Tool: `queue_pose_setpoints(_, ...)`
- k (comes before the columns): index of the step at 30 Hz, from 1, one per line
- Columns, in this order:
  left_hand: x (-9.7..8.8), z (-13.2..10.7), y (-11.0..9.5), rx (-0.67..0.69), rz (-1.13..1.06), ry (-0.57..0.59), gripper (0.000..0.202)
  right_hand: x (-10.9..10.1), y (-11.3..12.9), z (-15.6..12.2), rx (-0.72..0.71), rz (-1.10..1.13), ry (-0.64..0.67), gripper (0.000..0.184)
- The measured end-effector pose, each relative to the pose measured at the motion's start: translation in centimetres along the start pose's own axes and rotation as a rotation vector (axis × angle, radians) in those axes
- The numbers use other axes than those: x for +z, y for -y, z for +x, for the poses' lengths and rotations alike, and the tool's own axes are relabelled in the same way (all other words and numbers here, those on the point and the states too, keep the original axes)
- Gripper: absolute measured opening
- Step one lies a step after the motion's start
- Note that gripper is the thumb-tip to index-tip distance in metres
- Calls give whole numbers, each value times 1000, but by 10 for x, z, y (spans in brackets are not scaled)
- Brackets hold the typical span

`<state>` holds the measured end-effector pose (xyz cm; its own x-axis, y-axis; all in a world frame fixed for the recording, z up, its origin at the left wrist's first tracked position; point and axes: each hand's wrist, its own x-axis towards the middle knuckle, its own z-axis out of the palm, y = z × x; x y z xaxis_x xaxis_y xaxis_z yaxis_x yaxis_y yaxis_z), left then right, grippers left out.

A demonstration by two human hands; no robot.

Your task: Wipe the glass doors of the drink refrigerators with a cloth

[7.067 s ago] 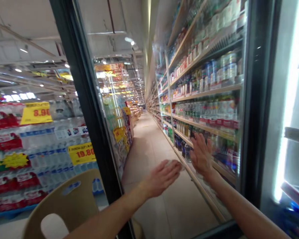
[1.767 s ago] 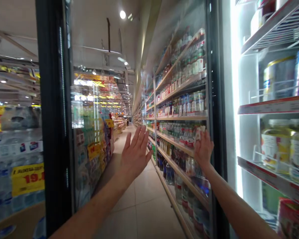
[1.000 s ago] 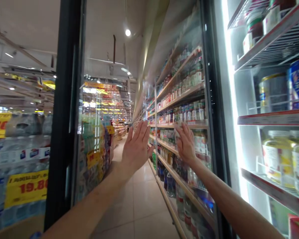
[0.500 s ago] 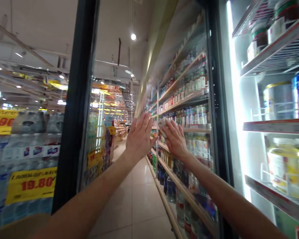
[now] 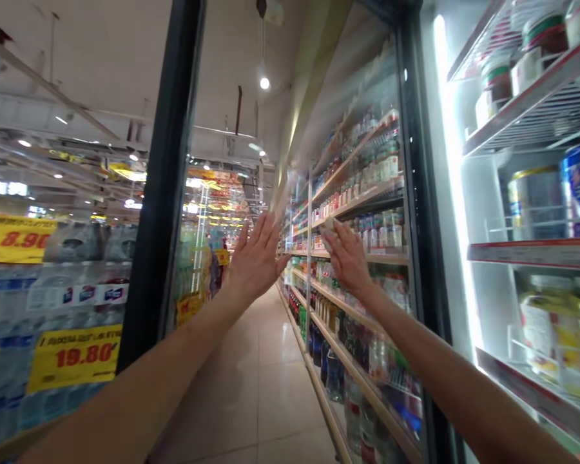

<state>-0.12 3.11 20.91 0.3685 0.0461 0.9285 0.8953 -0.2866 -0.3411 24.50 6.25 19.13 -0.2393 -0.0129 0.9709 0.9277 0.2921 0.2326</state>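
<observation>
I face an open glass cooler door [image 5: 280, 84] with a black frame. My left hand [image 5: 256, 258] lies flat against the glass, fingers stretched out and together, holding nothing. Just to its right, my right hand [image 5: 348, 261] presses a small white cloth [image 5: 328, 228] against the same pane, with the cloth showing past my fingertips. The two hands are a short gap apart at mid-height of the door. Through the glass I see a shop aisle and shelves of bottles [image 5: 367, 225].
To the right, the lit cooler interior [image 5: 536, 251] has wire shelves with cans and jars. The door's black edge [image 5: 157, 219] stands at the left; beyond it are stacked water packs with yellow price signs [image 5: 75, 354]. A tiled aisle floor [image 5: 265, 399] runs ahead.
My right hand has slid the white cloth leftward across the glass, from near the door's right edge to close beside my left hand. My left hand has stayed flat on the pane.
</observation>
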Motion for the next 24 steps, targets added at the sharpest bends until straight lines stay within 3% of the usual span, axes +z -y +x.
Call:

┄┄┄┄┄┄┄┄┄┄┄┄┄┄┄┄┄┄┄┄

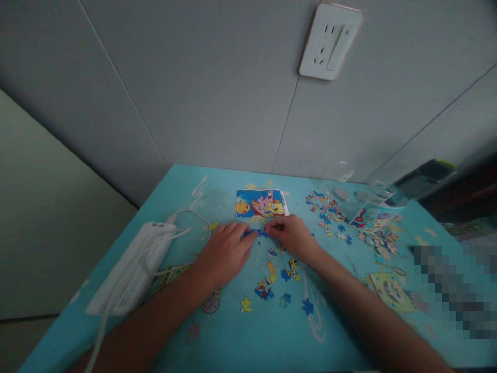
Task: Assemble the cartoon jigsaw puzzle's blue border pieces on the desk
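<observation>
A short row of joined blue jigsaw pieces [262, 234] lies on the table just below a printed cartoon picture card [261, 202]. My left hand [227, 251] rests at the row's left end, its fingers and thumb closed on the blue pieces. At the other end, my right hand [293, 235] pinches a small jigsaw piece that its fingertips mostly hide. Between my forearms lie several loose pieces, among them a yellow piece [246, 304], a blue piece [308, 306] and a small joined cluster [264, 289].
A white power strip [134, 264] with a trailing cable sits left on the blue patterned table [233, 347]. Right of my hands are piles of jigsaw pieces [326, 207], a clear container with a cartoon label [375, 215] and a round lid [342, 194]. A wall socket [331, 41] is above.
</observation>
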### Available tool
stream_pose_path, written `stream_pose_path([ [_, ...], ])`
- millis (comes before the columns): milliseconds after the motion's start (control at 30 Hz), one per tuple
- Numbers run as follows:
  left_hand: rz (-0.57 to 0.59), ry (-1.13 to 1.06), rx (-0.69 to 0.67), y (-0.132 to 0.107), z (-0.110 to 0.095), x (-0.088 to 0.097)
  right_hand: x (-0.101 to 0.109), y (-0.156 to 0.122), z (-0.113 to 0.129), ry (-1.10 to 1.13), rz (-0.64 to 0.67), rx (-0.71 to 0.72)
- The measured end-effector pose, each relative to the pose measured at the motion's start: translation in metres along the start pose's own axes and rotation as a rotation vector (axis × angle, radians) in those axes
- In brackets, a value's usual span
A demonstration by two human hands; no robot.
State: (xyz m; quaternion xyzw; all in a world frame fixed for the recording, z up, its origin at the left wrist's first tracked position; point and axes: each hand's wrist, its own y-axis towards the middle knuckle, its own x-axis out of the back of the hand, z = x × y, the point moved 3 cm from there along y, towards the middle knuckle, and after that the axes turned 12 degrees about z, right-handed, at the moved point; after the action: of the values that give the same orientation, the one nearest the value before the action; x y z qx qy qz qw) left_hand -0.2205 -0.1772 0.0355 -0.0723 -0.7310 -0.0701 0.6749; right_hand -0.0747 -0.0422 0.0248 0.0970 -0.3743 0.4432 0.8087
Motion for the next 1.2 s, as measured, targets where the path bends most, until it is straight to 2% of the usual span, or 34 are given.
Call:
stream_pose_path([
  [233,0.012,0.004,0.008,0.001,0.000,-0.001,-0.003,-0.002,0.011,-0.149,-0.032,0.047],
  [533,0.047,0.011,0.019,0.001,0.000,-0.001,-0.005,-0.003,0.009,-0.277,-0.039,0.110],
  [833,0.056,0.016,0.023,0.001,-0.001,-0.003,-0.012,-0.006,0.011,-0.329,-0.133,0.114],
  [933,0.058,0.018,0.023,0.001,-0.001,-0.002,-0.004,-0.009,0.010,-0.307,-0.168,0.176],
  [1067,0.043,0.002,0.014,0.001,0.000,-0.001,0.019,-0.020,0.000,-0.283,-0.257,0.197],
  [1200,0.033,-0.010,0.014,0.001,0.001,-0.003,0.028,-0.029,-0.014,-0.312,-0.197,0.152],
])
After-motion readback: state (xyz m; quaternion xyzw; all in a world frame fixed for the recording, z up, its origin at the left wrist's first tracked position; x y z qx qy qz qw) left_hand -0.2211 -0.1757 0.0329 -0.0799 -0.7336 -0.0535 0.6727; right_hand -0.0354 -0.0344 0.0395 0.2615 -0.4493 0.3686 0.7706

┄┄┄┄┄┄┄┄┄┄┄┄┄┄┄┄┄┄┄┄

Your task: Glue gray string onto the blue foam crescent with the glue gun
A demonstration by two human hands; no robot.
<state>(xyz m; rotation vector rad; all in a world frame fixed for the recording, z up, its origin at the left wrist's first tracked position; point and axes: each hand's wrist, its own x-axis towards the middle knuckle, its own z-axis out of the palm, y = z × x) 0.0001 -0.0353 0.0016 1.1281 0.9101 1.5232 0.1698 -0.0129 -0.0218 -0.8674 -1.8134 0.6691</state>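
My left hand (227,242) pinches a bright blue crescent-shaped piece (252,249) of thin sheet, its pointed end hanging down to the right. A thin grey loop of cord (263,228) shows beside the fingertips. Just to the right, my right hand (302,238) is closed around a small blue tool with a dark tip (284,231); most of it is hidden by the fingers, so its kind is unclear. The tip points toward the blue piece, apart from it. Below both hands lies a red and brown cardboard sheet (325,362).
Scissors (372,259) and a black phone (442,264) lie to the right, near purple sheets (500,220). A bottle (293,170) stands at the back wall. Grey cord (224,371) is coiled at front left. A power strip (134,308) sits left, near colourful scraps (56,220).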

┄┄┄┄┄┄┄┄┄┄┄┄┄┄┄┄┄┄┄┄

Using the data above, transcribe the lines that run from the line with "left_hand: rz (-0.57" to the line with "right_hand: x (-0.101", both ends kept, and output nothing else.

▸ **Solved exercise**:
  left_hand: rz (-0.57 to 0.59), ry (-1.13 to 1.06), rx (-0.69 to 0.67), y (-0.132 to 0.107), z (-0.110 to 0.095), x (-0.088 to 0.097)
  right_hand: x (-0.101 to 0.109), y (-0.156 to 0.122), z (-0.113 to 0.129), ry (-1.10 to 1.13), rz (-0.64 to 0.67), rx (-0.71 to 0.72)

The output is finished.